• **ASSIGNMENT**
Look below for the line that contains "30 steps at", then copy it and each following line exactly, through and including the line that contains "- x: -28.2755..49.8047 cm".

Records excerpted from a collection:
######
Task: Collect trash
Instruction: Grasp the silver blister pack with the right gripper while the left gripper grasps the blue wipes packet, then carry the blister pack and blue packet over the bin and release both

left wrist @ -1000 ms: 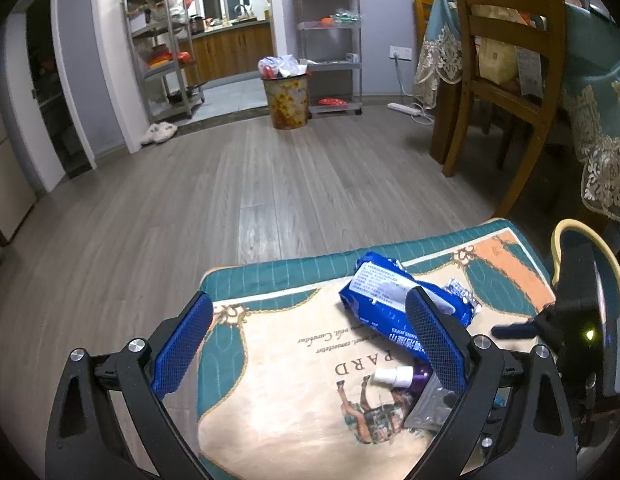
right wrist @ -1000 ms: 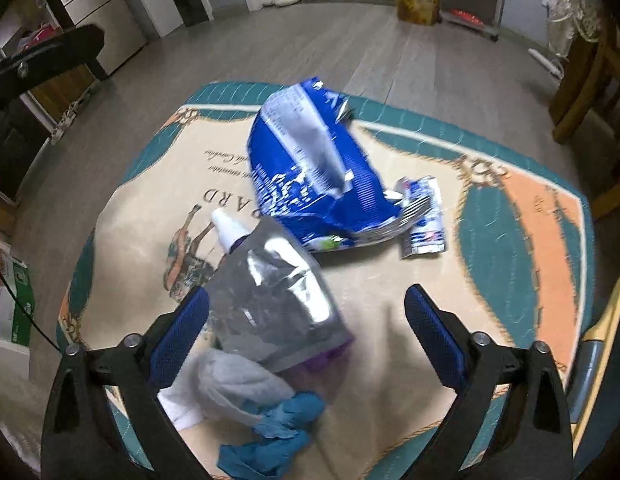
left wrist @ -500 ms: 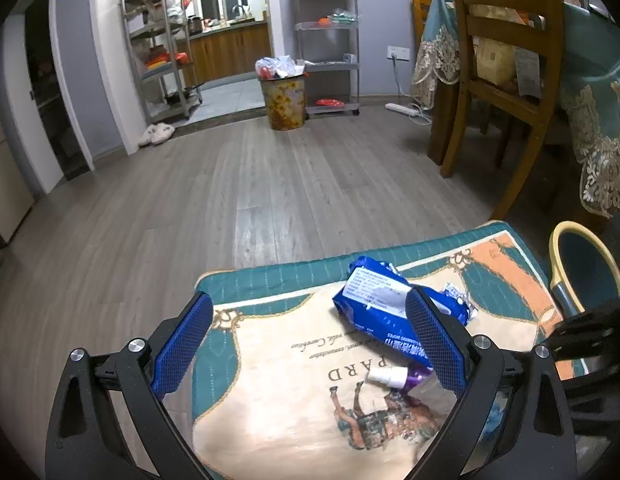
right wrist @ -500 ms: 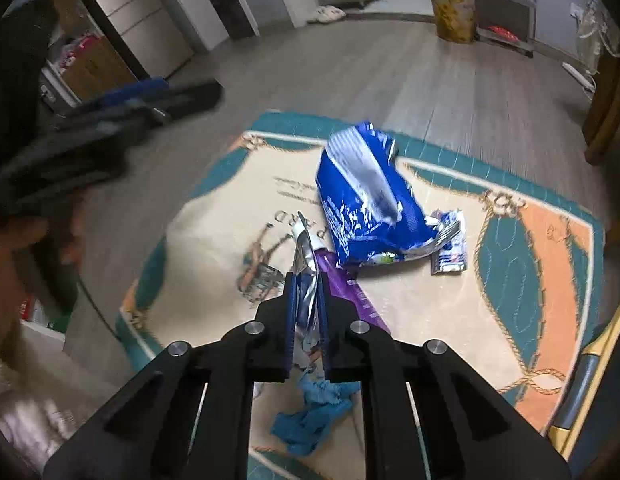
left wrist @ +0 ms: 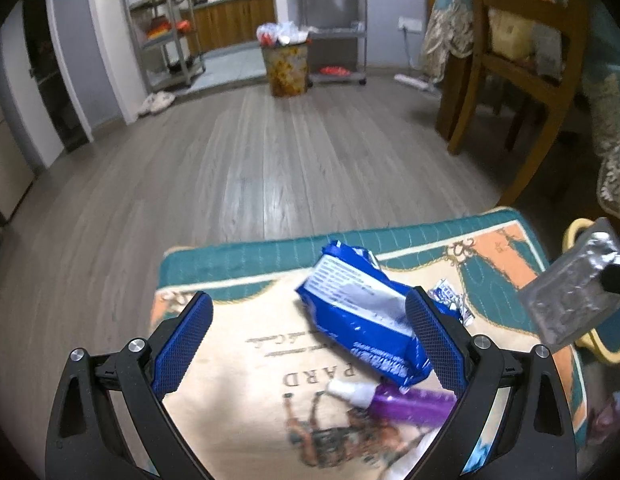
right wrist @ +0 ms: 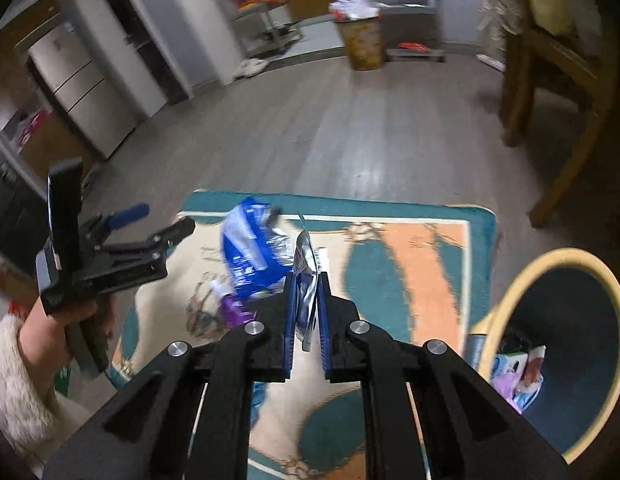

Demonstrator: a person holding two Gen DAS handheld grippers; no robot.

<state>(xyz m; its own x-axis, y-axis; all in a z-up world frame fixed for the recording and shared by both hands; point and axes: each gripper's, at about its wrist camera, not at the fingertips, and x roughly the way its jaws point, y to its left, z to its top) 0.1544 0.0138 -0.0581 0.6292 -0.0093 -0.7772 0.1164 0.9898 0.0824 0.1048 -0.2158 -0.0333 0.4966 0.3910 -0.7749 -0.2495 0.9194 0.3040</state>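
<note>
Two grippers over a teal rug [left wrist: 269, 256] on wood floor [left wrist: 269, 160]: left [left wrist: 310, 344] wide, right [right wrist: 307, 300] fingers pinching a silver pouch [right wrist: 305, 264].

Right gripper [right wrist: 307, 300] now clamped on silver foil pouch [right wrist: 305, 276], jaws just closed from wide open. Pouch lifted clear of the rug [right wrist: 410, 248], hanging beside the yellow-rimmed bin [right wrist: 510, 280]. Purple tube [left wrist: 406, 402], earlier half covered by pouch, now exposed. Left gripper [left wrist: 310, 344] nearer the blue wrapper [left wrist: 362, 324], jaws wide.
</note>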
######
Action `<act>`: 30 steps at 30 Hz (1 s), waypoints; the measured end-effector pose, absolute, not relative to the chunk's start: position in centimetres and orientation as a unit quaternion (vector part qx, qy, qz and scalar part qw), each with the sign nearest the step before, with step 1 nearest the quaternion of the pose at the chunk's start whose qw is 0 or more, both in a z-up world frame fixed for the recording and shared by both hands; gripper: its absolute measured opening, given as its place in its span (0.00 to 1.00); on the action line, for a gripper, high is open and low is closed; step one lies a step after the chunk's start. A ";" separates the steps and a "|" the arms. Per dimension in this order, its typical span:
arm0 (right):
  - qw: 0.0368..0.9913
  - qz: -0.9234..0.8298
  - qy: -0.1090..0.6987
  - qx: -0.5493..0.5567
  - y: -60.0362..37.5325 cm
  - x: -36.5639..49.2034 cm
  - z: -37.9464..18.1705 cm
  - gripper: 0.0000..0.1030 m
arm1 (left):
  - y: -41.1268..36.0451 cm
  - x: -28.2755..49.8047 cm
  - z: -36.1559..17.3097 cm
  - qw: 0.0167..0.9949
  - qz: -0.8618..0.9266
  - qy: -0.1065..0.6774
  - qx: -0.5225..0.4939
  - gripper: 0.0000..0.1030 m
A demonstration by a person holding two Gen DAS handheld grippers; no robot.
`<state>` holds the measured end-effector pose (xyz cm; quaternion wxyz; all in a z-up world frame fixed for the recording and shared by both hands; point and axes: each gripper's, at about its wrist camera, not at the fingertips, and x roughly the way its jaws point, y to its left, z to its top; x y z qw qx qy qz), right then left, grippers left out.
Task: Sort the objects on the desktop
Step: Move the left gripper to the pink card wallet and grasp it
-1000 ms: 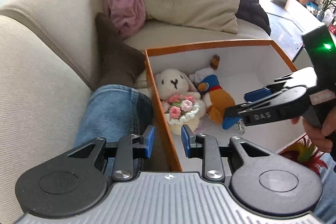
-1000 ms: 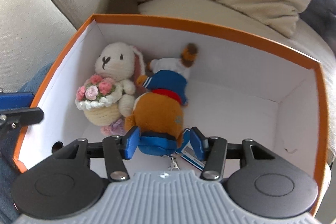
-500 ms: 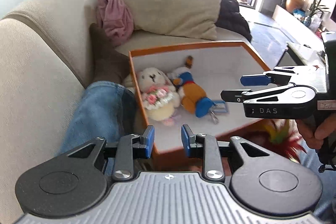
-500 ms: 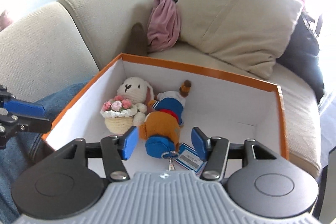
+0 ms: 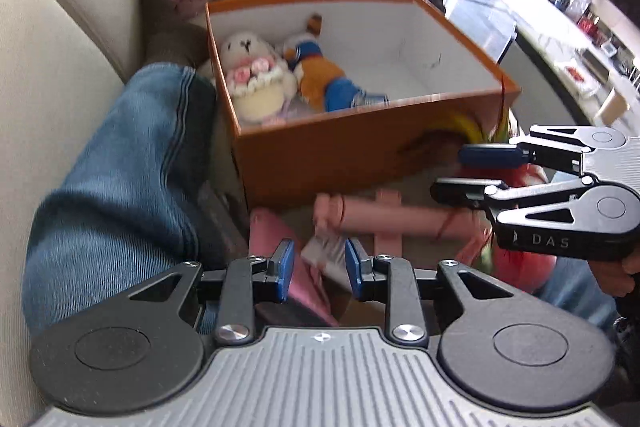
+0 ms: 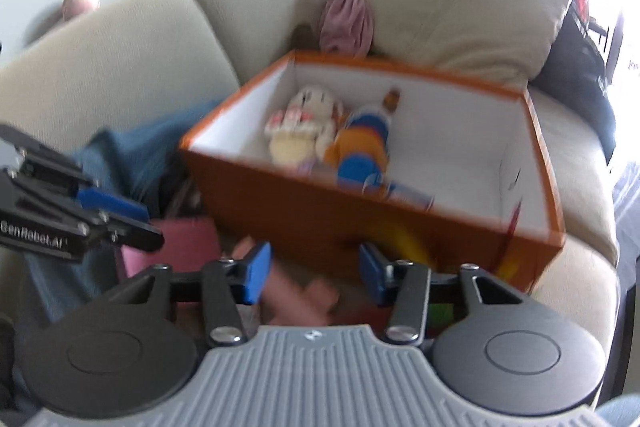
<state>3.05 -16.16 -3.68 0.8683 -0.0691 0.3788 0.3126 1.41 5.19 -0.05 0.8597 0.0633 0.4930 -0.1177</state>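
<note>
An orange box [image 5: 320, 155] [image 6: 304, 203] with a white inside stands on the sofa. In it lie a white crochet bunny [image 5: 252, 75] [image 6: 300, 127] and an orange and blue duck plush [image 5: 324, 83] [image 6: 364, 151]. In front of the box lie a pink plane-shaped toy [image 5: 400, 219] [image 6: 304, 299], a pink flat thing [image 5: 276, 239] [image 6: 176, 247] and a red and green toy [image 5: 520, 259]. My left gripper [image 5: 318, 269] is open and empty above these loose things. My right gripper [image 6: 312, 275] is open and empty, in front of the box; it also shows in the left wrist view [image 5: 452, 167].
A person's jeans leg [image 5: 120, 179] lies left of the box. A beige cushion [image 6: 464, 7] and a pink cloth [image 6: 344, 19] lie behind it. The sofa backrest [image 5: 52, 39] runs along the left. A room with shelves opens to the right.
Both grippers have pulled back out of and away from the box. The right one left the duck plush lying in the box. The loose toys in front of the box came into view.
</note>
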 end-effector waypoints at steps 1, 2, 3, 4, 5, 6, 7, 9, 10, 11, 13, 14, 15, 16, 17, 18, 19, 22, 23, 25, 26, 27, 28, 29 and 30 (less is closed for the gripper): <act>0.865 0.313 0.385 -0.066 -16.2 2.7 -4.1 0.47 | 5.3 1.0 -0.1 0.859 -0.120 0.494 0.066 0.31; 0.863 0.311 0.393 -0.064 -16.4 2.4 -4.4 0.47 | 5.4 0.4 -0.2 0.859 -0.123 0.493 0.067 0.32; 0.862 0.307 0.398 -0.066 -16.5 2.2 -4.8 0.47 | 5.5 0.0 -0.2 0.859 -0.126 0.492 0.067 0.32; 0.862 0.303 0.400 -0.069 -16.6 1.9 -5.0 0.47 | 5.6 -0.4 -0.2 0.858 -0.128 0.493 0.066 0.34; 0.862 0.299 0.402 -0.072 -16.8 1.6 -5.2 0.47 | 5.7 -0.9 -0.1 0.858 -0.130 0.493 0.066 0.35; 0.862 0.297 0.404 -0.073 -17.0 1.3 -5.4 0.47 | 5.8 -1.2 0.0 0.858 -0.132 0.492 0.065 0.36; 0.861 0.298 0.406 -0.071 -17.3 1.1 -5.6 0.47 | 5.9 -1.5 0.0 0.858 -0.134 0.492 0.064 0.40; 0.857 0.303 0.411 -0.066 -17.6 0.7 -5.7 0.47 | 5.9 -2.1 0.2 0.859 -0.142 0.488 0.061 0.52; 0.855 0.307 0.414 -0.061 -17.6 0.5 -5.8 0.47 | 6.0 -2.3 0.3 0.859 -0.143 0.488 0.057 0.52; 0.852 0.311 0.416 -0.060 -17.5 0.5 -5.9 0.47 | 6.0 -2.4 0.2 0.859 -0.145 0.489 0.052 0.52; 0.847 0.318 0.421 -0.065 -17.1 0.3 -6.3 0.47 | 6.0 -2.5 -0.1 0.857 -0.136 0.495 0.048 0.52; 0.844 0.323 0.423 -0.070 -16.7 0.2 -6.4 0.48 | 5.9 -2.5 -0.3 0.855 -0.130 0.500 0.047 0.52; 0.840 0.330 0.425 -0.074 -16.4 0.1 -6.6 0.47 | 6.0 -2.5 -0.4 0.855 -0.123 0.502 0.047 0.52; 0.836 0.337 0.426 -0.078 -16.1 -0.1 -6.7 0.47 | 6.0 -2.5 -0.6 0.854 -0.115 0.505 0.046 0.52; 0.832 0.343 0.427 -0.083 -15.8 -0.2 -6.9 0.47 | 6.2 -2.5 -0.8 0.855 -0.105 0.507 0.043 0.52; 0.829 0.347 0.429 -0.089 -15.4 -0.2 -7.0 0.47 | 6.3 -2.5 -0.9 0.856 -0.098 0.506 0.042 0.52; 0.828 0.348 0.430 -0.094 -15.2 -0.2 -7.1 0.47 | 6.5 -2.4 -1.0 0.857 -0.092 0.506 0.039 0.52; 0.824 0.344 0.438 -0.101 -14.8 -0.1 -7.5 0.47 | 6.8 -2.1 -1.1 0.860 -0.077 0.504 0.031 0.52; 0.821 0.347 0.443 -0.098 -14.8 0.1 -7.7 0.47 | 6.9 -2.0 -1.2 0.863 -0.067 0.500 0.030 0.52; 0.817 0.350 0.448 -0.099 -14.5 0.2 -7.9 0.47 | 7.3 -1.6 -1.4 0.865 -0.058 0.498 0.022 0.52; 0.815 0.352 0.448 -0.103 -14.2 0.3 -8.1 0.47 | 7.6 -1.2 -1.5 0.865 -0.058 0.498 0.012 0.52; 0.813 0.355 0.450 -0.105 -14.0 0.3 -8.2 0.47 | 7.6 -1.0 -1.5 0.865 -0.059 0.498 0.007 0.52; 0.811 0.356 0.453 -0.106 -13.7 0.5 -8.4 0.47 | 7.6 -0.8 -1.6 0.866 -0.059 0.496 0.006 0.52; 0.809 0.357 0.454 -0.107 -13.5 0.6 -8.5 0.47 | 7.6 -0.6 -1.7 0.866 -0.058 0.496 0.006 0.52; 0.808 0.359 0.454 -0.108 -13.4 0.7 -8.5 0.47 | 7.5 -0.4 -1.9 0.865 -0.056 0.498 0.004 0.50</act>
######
• **YOUR SOLUTION**
Action `<act>`: 30 steps at 30 Hz (1 s), waypoints; the measured end-effector pose, absolute, not relative to the chunk's start: position in centimetres and orientation as a unit quaternion (vector part qx, qy, qz and scalar part qw), each with the sign nearest the step before, with step 1 nearest the quaternion of the pose at the chunk's start whose qw is 0 or more, both in a z-up world frame fixed for the recording and shared by both hands; gripper: its absolute measured opening, given as its place in its span (0.00 to 1.00); on the action line, for a gripper, high is open and low is closed; step one lies a step after the chunk's start. A ";" separates the steps and a "|" the arms. Per dimension in this order, its typical span:
arm0 (right):
  - qw: 0.0368..0.9913
  - qz: -0.9234..0.8298
  - qy: -0.1090..0.6987
  - qx: -0.5493..0.5567
  - y: -60.0362..37.5325 cm
  - x: -36.5639..49.2034 cm
  - z: -37.9464..18.1705 cm
  - gripper: 0.0000..0.1030 m
arm1 (left):
  - y: -41.1268..36.0451 cm
  - x: -28.2755..49.8047 cm

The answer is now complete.